■ **THE TASK**
Using the entries below, write out the line with "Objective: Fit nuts", the line with "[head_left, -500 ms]", and every line in between, exactly as each is written.

■ **EXERCISE INPUT**
□ □ □ □
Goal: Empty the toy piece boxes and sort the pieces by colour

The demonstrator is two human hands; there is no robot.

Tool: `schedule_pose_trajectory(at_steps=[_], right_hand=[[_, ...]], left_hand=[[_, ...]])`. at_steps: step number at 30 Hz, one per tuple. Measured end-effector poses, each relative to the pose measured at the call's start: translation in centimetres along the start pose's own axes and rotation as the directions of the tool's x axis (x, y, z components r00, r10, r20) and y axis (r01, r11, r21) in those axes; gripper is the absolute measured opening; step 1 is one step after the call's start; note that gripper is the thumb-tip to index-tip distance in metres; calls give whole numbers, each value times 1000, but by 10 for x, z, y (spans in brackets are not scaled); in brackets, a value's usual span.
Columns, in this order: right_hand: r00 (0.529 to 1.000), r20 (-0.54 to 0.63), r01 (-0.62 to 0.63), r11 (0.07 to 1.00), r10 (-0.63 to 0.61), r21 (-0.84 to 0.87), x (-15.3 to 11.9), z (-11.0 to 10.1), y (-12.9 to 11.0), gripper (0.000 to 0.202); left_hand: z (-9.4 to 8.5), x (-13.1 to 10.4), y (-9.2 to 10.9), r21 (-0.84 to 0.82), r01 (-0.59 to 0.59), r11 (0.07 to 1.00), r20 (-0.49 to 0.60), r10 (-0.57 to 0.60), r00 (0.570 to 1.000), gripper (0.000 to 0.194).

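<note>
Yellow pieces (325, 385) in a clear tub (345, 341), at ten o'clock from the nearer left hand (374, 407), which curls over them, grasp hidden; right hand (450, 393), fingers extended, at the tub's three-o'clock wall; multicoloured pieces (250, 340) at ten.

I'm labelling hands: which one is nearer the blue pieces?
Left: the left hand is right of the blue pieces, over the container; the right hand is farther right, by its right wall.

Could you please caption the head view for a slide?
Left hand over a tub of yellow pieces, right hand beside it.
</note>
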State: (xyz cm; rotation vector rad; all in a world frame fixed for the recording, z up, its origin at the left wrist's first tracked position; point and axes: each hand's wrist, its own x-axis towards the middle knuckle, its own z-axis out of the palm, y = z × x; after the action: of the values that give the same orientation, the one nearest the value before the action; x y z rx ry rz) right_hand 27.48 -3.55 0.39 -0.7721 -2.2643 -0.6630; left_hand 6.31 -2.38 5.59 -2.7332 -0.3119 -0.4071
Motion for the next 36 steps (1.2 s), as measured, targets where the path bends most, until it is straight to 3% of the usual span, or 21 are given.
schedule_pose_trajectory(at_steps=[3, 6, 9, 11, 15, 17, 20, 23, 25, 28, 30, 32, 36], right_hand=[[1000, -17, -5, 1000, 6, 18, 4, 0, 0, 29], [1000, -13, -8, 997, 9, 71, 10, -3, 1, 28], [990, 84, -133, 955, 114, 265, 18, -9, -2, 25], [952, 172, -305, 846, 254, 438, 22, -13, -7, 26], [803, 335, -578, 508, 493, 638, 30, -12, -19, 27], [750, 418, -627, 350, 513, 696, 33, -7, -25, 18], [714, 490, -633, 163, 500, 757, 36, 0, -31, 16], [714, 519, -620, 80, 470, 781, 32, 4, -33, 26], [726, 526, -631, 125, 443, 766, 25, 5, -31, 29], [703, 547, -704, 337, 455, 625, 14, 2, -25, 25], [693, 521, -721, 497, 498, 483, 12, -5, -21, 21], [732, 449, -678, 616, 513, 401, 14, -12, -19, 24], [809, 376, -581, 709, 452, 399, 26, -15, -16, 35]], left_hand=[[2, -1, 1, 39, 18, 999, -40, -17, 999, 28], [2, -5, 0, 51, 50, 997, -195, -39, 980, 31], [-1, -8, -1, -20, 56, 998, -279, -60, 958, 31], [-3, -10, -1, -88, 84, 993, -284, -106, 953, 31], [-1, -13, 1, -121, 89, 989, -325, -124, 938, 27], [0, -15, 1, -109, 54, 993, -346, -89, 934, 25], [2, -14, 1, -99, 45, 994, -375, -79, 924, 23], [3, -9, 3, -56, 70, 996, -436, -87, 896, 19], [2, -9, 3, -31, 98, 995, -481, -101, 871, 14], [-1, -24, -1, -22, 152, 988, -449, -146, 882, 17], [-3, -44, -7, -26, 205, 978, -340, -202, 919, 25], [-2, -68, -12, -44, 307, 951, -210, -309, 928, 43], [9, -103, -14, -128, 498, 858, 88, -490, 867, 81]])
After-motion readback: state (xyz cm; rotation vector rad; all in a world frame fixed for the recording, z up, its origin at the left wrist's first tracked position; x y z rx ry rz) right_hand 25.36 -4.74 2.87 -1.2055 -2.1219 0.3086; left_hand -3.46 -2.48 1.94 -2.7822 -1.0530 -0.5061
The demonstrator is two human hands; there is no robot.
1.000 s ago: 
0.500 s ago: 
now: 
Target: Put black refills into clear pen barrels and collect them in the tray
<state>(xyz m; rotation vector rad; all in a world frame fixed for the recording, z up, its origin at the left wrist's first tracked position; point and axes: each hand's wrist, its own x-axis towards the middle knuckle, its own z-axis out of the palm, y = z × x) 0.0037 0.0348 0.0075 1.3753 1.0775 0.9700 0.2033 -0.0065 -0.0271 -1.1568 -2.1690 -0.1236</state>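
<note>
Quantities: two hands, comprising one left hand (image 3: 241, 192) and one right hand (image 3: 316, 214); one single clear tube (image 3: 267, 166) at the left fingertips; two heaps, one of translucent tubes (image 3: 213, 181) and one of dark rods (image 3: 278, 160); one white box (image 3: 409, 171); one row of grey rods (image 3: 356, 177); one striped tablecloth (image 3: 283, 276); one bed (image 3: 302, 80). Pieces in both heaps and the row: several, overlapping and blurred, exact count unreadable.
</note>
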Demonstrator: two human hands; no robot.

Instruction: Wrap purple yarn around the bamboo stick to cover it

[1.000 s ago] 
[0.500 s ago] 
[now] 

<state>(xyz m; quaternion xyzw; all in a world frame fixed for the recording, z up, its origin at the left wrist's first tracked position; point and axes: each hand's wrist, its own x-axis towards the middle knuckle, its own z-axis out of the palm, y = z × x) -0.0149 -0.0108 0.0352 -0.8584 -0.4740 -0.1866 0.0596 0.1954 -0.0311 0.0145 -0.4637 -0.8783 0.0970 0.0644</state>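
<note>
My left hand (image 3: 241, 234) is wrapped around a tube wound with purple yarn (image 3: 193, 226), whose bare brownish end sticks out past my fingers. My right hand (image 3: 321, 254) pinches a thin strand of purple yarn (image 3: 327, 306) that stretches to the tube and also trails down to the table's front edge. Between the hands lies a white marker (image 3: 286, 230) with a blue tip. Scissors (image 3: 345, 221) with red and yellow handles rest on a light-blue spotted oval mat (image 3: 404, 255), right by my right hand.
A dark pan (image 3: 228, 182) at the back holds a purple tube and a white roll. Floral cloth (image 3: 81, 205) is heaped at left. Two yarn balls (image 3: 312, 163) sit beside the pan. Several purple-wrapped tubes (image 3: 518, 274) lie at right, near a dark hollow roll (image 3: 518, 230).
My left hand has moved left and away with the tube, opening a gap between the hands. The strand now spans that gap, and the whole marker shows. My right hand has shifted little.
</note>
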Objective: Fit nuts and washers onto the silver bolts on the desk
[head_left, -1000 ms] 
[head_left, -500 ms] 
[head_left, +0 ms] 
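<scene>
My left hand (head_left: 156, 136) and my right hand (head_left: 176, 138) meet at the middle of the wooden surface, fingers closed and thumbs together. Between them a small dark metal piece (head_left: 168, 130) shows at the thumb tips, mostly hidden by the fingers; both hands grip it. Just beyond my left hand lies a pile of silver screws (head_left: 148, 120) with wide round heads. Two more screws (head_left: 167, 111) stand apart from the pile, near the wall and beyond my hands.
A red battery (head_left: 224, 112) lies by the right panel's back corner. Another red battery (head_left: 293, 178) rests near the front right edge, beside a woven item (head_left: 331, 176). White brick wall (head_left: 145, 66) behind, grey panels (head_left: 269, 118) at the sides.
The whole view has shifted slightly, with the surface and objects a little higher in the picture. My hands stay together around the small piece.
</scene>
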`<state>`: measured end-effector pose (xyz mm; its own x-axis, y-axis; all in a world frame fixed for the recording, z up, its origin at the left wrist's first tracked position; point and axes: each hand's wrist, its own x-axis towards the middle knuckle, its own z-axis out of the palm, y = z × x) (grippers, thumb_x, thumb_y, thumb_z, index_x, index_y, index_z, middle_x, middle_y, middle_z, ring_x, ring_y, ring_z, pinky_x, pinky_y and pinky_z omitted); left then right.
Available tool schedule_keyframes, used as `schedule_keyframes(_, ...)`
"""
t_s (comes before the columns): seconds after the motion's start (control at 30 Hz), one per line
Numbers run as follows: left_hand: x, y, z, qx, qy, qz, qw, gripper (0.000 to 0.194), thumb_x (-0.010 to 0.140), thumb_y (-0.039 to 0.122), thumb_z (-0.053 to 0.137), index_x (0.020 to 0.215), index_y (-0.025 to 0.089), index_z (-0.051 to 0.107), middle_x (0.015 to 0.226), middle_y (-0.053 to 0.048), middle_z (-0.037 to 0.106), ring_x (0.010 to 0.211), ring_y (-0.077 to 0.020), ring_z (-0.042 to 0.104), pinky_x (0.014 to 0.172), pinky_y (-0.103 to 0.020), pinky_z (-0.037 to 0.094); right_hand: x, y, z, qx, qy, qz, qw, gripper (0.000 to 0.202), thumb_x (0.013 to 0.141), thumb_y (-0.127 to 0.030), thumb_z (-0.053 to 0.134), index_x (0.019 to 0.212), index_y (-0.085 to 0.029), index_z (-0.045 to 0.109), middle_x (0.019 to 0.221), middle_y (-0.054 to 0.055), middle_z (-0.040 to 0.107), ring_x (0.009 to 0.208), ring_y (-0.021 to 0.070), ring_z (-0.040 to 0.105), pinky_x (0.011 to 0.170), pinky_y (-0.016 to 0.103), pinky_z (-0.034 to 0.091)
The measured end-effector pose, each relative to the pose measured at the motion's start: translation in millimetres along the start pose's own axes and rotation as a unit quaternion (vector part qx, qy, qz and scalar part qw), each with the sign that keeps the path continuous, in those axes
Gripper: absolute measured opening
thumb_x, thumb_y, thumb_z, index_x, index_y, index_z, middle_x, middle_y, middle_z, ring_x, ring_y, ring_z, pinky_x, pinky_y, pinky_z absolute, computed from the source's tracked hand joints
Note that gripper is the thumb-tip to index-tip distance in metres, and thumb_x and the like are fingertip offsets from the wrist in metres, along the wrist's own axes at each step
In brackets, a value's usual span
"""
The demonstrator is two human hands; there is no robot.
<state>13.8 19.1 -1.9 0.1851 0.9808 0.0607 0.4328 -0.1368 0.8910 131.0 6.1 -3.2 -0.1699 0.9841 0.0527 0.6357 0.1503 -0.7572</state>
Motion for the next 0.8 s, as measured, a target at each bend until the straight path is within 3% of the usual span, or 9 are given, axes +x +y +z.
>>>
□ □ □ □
■ **TASK RESULT**
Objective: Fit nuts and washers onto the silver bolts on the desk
[head_left, -1000 ms] 
[head_left, -500 ms] 

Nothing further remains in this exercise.